This environment is designed to nurture a new breed of creativity-wired students who are challenged to, individually and collectively in teamwork, mine out solutions to the simple and complex technological challenges in the Nigerian and African society and industry, as a preliminary step to an export solutions and applications marketing. Each campus or institution is structured into a design of two Core Districts surrounded by between three-five Supporting districts:.
It equally provides irreplaceable opportunities for battle-scarred technicians to retool and catch a refreshing breath of innovations and be "infected" with the air of digital electronics and engineering globalization. The conceptual bridge between classroom knowledge to workshop skills and consumer market should be anchored in the world of clinical learning rather than belatedly reserved in isolation for the world of clerical work.
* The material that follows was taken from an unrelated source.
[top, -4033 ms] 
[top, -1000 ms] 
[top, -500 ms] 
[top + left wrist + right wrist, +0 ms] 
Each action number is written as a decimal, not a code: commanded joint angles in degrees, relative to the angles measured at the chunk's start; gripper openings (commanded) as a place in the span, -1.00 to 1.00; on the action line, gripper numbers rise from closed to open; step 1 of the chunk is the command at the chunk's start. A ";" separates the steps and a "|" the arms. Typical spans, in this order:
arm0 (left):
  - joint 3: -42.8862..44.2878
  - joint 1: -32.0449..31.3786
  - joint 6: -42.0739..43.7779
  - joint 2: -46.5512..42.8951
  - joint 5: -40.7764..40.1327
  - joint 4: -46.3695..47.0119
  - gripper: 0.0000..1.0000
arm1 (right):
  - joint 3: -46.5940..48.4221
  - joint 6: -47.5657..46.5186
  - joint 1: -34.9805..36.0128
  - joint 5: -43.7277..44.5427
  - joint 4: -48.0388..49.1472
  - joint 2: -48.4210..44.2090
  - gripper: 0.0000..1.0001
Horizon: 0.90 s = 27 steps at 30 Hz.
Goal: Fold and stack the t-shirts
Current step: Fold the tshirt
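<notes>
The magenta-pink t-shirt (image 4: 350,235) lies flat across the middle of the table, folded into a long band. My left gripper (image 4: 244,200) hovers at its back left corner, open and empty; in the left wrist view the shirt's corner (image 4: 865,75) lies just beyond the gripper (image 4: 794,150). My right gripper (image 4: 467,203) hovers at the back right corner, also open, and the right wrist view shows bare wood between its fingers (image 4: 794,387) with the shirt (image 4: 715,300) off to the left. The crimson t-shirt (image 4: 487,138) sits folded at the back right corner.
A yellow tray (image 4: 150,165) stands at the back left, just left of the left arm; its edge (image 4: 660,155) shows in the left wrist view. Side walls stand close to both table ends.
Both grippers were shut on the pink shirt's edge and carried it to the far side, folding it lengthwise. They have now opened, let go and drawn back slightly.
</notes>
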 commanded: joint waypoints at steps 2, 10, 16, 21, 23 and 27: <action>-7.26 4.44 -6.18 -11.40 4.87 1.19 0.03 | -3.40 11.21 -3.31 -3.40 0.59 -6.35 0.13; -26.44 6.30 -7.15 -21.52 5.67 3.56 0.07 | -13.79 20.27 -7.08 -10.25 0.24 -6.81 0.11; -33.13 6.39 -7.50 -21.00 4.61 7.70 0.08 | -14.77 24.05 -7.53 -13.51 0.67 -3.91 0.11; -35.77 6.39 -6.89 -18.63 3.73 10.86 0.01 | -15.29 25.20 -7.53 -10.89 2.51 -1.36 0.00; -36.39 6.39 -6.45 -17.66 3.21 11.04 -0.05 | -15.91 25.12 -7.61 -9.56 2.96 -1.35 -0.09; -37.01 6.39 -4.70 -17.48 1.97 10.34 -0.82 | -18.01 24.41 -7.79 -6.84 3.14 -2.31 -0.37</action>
1911 Encyclopædia Britannica/Education
Within the organizational network, a M i ST institution essentially comprises in differing varieties structured according to the Benchmark Area of Strategic Excellence BASE of each, between three to five undergraduate colleges and a Postgraduate College working in tandem due to the unique overlapping structure of degree programs offered. Sue Briggs. International Perspectives on Science Education for the Gifted. Keith S Taber. Sue Cowley. Improving Instructional Practice. D Hozien. Automobile Engineering. Manoj Dole.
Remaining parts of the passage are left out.